# At what point is one called a "Chef"?



## adf777 (Dec 27, 2006)

An old roommate has recently graduated culinary college, and now works in a bakery/organic foods restaurant, and has been called "Chef x" by a local paper.

I always got the impression that one needs much more experience to have this title. 
What are other thoughts on this?
(sorry if this has been asked already)
Thanks in advance!


----------



## cacook (Jan 18, 2006)

You are a chef when you run the whole or part of a kitchen. The masses don't know the difference between chef and cook due to the food network and all that...so they just call everyone that cooks professionally a chef. Every once in a while the executive sous chef at my work will call me a chef though...so who knows.


----------



## oldschool1982 (Jun 27, 2006)

Umm errr Uhhhhh? As Chad hinted simply one of the most over and mis-used titles in the Culinay Arts. 

There are so many layers of education and experience to not only becoming and then progressing as a "Chef" it's hard to pinpoint. 

Personally I'd like to believe that you earn the title not when you finish school but.... When you are hired to and have been able to succesfully apply the knowledge you have accumulated over a period of years in cooking techniques, food chemistry/science, recipe writing, menu design and costing, food/equipment/wares purchasing and control, managment fundamentals, kitchen design, sales and service, staff education and training, etc, etc, etc.

Then again, life and experiences have taught me that becoming a Chef is something you earn. The title doesn't make the person the peson makes the title. It should never self proclaimed and gloated over and it should never be used to make another feel insuperior or insecure. A Chef should always be willing to share knowledge and lend a hand in the advancement of others involving the craft. Being a Chef is realizing it as the last know "Nobel" profession and then acting responsibly within that manner. Unfortunately many out there are intent on reducing it to nothing more than the "Court Jester".

So the question of "At what point is one called a Chef?" Could be when, as a sign of respect, a peer addresses you as Chef instead of your actual name. 

Okay standing up here makes me dizzy so I guess it's time to step down off the soap box.


----------



## cape chef (Jul 31, 2000)

Although we have covered this topic many, many times, I find oldschools thoughts to be one of the most on point in recent times. And, I appreciate how he/she feels about chef's


----------



## foodpump (Oct 10, 2005)

Oldschool has pretty much hit the nail on the head. "Chef" is just as abused as "professional photographer" is.

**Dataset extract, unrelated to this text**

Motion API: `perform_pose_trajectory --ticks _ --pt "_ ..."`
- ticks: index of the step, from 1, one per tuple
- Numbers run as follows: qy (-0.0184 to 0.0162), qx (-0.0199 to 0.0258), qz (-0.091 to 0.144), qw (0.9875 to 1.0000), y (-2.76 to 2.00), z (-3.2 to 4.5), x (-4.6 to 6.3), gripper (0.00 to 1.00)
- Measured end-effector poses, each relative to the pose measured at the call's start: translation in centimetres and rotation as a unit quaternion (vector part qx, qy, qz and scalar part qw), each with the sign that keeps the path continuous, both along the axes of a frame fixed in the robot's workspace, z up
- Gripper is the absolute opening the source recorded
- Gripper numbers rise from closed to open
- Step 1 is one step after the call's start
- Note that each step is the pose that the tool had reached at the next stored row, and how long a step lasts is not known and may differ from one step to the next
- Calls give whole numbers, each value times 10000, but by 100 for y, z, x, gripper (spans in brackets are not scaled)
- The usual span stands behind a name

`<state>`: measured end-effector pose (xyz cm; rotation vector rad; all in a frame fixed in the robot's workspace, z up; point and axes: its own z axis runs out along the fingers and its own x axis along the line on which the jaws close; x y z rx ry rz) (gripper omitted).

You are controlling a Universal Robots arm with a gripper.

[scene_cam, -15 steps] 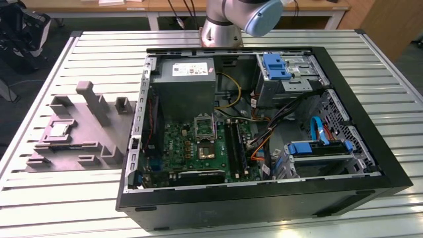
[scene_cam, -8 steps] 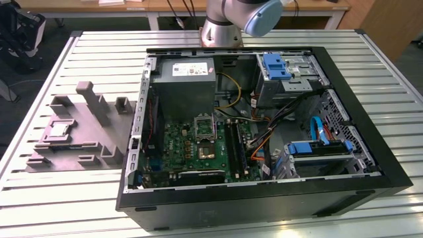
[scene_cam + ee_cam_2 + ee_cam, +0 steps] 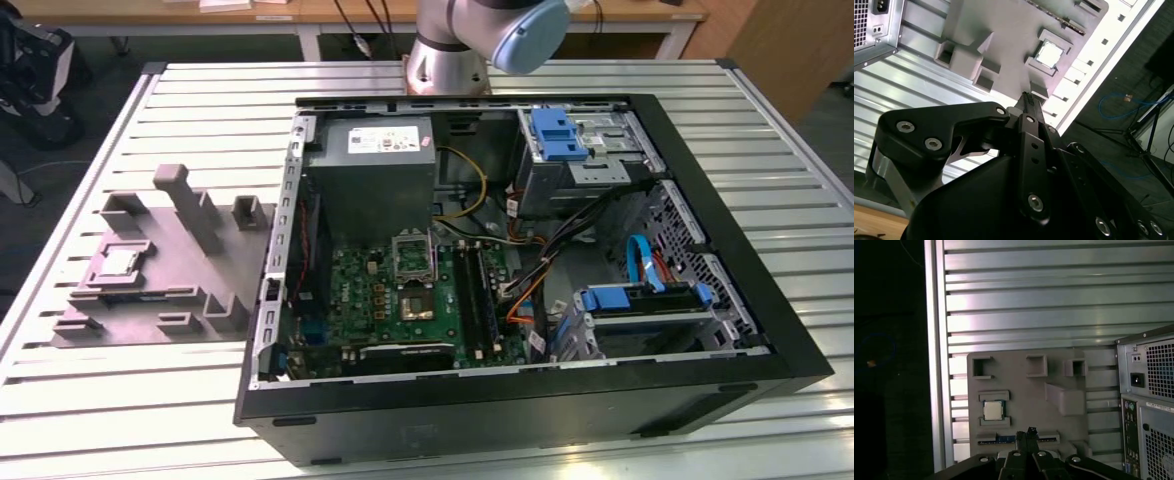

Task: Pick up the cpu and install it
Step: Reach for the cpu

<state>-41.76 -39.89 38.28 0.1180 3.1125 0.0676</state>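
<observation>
The cpu (image 3: pixel 993 410) lies in a recess of the grey tray (image 3: pixel 1019 385) near the edge of the slatted surface (image 3: pixel 134 400), beside the open computer case (image 3: pixel 534 385); the pincer (image 3: pixel 1030 432), pressed together and empty, hangs above.

Arm (image 3: pixel 447 62): round silver-grey metal segment, smooth and glossy, with a pale blue joint cap (image 3: pixel 523 32) next to it in the exterior view. Claw (image 3: pixel 1030 433): matte black throughout, built of flat angular link bars with rounded ends. Bright round screws (image 3: pixel 933 144) sit at the link pivots. In the second wrist view, a bare silver bracket (image 3: pixel 885 172) edges the black body.
</observation>
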Motion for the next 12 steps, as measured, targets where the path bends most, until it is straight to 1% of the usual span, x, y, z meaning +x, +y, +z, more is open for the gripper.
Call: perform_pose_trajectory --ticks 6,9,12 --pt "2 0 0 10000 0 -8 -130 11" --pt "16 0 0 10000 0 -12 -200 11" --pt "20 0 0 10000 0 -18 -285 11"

If you look at the roots of the word "Chef" it means chief, or boss. My cousin who has a auto garage in Switzerland is referred to as "Chef" by his employees and customers, the chief editor's title of a newspaper is "Chef" too. 

So a good description for Chef would be the boss, the supervisor, the guy who hires and fires, who makes menus, teaches the cooks how to cook, sees that the cooks have enough ingredients, and makes money for the business.


----------



## cape chef (Jul 31, 2000)

An old chef also makes good bread (bakers know what I mean)


----------